Although the records contain pictures, only their text should be reproduced, exactly as written.

Stored records
· · · · · · ·

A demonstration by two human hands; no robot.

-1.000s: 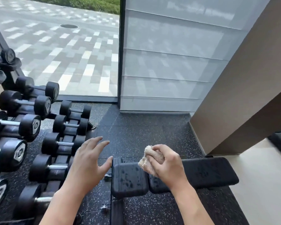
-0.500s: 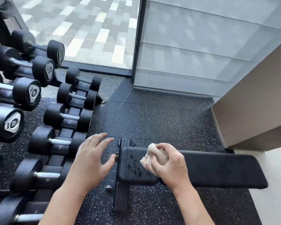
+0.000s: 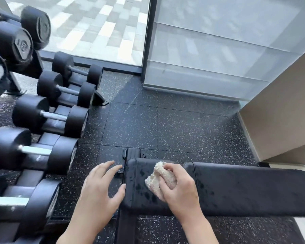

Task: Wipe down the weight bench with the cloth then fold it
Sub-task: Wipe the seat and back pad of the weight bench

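Note:
A black padded weight bench [image 3: 245, 191] lies across the lower right, its short seat pad at the left speckled with wet drops. My right hand [image 3: 180, 189] grips a crumpled beige cloth [image 3: 157, 178] and presses it on the seat pad. My left hand [image 3: 99, 189] hovers with fingers spread just left of the seat pad, its thumb close to the pad's edge, holding nothing.
A rack of black dumbbells [image 3: 48, 118] fills the left side, close to my left arm. Speckled black rubber floor [image 3: 165, 124] lies beyond the bench. A glass wall [image 3: 209, 50] and a beige wall [image 3: 280, 111] stand behind and to the right.
The view has tilted down and come closer to the bench. My right hand with the cloth has stayed on the seat pad; my left hand has come nearer the pad's left edge.

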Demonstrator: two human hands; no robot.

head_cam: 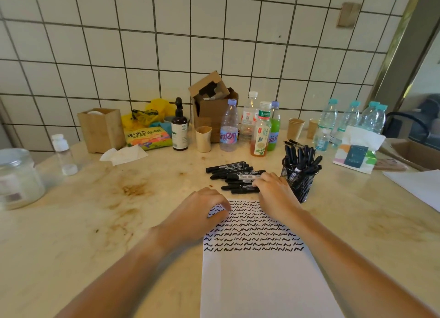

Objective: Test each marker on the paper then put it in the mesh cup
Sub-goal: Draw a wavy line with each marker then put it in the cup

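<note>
Markers (pixel 234 177) heaped loose on the table (pixel 95 210) just above frame centre, black, capped, lying roughly left to right. More markers (pixel 302 158) standing in the mesh cup (pixel 298 180) just right of the heap, caps and ends sticking out over the rim. Paper (pixel 262 282) below the heap, running down to the bottom edge, its upper part filled with rows of black squiggles, its lower part blank. Right hand (pixel 276 194) at the right end of the heap, between heap and cup, fingers curled onto the marker ends; whether that grip has closed on one marker or only touches the pile, cannot tell. Left hand (pixel 202 210) resting on the upper left corner of the paper, fingers curled under, grip clenched loosely on nothing visible. Along the tiled wall at the top of the table: wooden box (pixel 101 129) at left, spray bottle (pixel 179 127), cardboard box (pixel 212 103), several drink bottles (pixel 252 125) at centre, paper cups (pixel 296 127), water bottles (pixel 350 120) at right. Glass jar (pixel 16 177) at far left edge.
</note>
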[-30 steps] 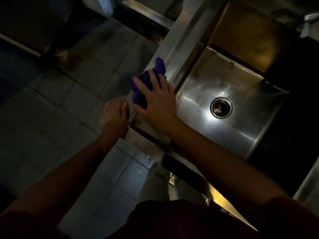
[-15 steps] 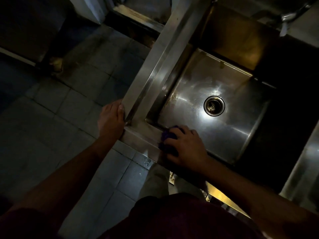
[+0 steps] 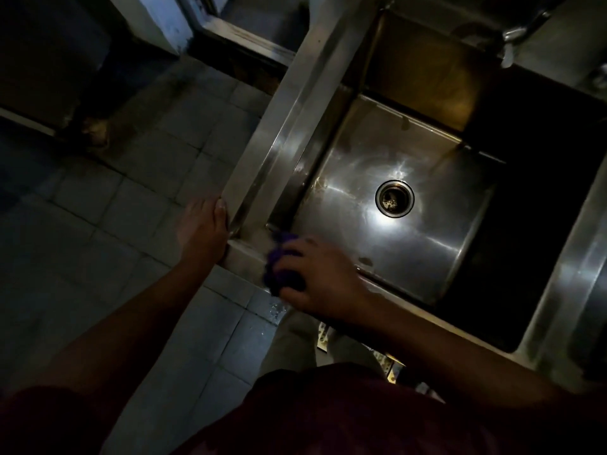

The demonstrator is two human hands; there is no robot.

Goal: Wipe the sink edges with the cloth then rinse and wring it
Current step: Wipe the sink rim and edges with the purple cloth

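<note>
A steel sink (image 3: 289,103) with a round drain (image 3: 394,198) fills the right half of the head view. My right hand (image 3: 323,279) presses a bunched purple cloth (image 3: 279,267) onto the sink's near edge, close to its near-left corner. Most of the cloth is hidden under my fingers. My left hand (image 3: 202,229) grips the outer side of that same corner, thumb on the rim. A tap (image 3: 519,31) hangs over the basin's far side.
Grey tiled floor (image 3: 147,178) lies left of the sink, with wet spots below the near edge. A dark cabinet stands at the far left. Another steel surface (image 3: 571,284) adjoins the sink on the right.
My right hand carried the cloth from the left edge down to the near edge, then slid left toward the corner. The left hand kept its grip on the corner.
</note>
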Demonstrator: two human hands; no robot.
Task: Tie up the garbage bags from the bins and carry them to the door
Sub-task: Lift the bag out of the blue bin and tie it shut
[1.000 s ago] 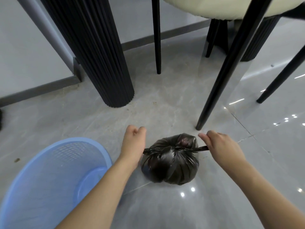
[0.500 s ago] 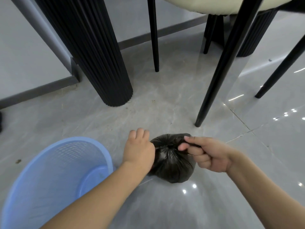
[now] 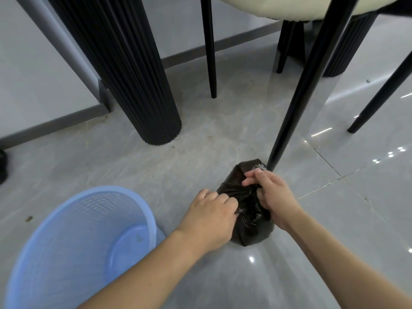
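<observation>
Hands meet over a small black garbage bag [image 3: 249, 221] that sits on the grey tiled floor [image 3: 156, 166], low and right of centre in the head view. The left hand [image 3: 209, 221] presses against the bag's left side with its fingers curled and bunching the plastic near the gathered neck. The right hand [image 3: 270, 192] comes in from the other side; its fingers are curled too, pinching the twisted top of the bag, with the thumb tucked down against the plastic. Both hands therefore have hold of the same bag, close together, knuckles almost facing. The bag looks full and rounded, its neck drawn into tight creases between the two grips, and whether a knot is already formed there cannot be told. Just beyond the bag, a slim black chair leg [image 3: 296, 103] comes down to the floor, its foot right beside the bag's far edge. To the left stands a light blue mesh bin [image 3: 73, 248], tilted open toward the camera and holding no liner, near the left forearm but apart from the bag. Farther back rises a thick black fluted column [image 3: 138, 81], with more thin black legs [image 3: 210, 52] and a cream seat [image 3: 267, 5] above.
</observation>
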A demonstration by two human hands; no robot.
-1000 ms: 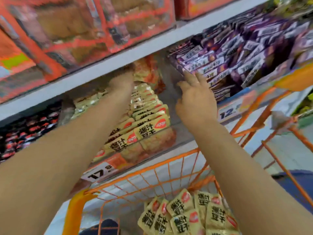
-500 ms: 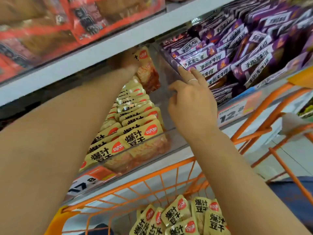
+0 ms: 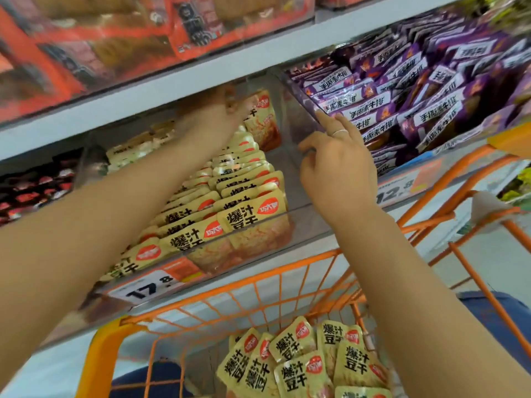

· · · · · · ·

EXERCISE SOLUTION
A demonstration by two human hands; no robot.

-1.000s: 
-0.500s: 
+0.000s: 

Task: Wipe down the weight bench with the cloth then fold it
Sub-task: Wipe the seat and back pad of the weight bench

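Note:
A black padded weight bench [image 3: 245, 191] lies across the lower right, its short seat pad at the left speckled with wet drops. My right hand [image 3: 180, 189] grips a crumpled beige cloth [image 3: 157, 178] and presses it on the seat pad. My left hand [image 3: 99, 189] hovers with fingers spread just left of the seat pad, its thumb close to the pad's edge, holding nothing.
A rack of black dumbbells [image 3: 48, 118] fills the left side, close to my left arm. Speckled black rubber floor [image 3: 165, 124] lies beyond the bench. A glass wall [image 3: 209, 50] and a beige wall [image 3: 280, 111] stand behind and to the right.
The view has tilted down and come closer to the bench. My right hand with the cloth has stayed on the seat pad; my left hand has come nearer the pad's left edge.
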
Demonstrator: two human hands; no robot.

head_cam: 

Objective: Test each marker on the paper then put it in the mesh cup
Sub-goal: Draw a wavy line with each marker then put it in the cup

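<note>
Markers (pixel 234 177) heaped loose on the table (pixel 95 210) just above frame centre, black, capped, lying roughly left to right. More markers (pixel 302 158) standing in the mesh cup (pixel 298 180) just right of the heap, caps and ends sticking out over the rim. Paper (pixel 262 282) below the heap, running down to the bottom edge, its upper part filled with rows of black squiggles, its lower part blank. Right hand (pixel 276 194) at the right end of the heap, between heap and cup, fingers curled onto the marker ends; whether that grip has closed on one marker or only touches the pile, cannot tell. Left hand (pixel 202 210) resting on the upper left corner of the paper, fingers curled under, grip clenched loosely on nothing visible. Along the tiled wall at the top of the table: wooden box (pixel 101 129) at left, spray bottle (pixel 179 127), cardboard box (pixel 212 103), several drink bottles (pixel 252 125) at centre, paper cups (pixel 296 127), water bottles (pixel 350 120) at right. Glass jar (pixel 16 177) at far left edge.
</note>
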[-30 steps] 
[-15 steps] 
[+0 steps] 

The demonstrator is two human hands; there is no robot.

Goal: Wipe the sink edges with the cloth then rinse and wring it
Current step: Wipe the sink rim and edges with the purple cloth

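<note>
A steel sink (image 3: 289,103) with a round drain (image 3: 394,198) fills the right half of the head view. My right hand (image 3: 323,279) presses a bunched purple cloth (image 3: 279,267) onto the sink's near edge, close to its near-left corner. Most of the cloth is hidden under my fingers. My left hand (image 3: 202,229) grips the outer side of that same corner, thumb on the rim. A tap (image 3: 519,31) hangs over the basin's far side.
Grey tiled floor (image 3: 147,178) lies left of the sink, with wet spots below the near edge. A dark cabinet stands at the far left. Another steel surface (image 3: 571,284) adjoins the sink on the right.
My right hand carried the cloth from the left edge down to the near edge, then slid left toward the corner. The left hand kept its grip on the corner.
</note>
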Demonstrator: two human hands; no robot.
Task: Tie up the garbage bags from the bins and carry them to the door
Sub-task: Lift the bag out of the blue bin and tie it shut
[1.000 s ago] 
[0.500 s ago] 
[now] 
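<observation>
Hands meet over a small black garbage bag [image 3: 249, 221] that sits on the grey tiled floor [image 3: 156, 166], low and right of centre in the head view. The left hand [image 3: 209, 221] presses against the bag's left side with its fingers curled and bunching the plastic near the gathered neck. The right hand [image 3: 270, 192] comes in from the other side; its fingers are curled too, pinching the twisted top of the bag, with the thumb tucked down against the plastic. Both hands therefore have hold of the same bag, close together, knuckles almost facing. The bag looks full and rounded, its neck drawn into tight creases between the two grips, and whether a knot is already formed there cannot be told. Just beyond the bag, a slim black chair leg [image 3: 296, 103] comes down to the floor, its foot right beside the bag's far edge. To the left stands a light blue mesh bin [image 3: 73, 248], tilted open toward the camera and holding no liner, near the left forearm but apart from the bag. Farther back rises a thick black fluted column [image 3: 138, 81], with more thin black legs [image 3: 210, 52] and a cream seat [image 3: 267, 5] above.
</observation>
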A demonstration by two human hands; no robot.
-1000 ms: 
-500 ms: 
+0 ms: 

The exercise has now been completed.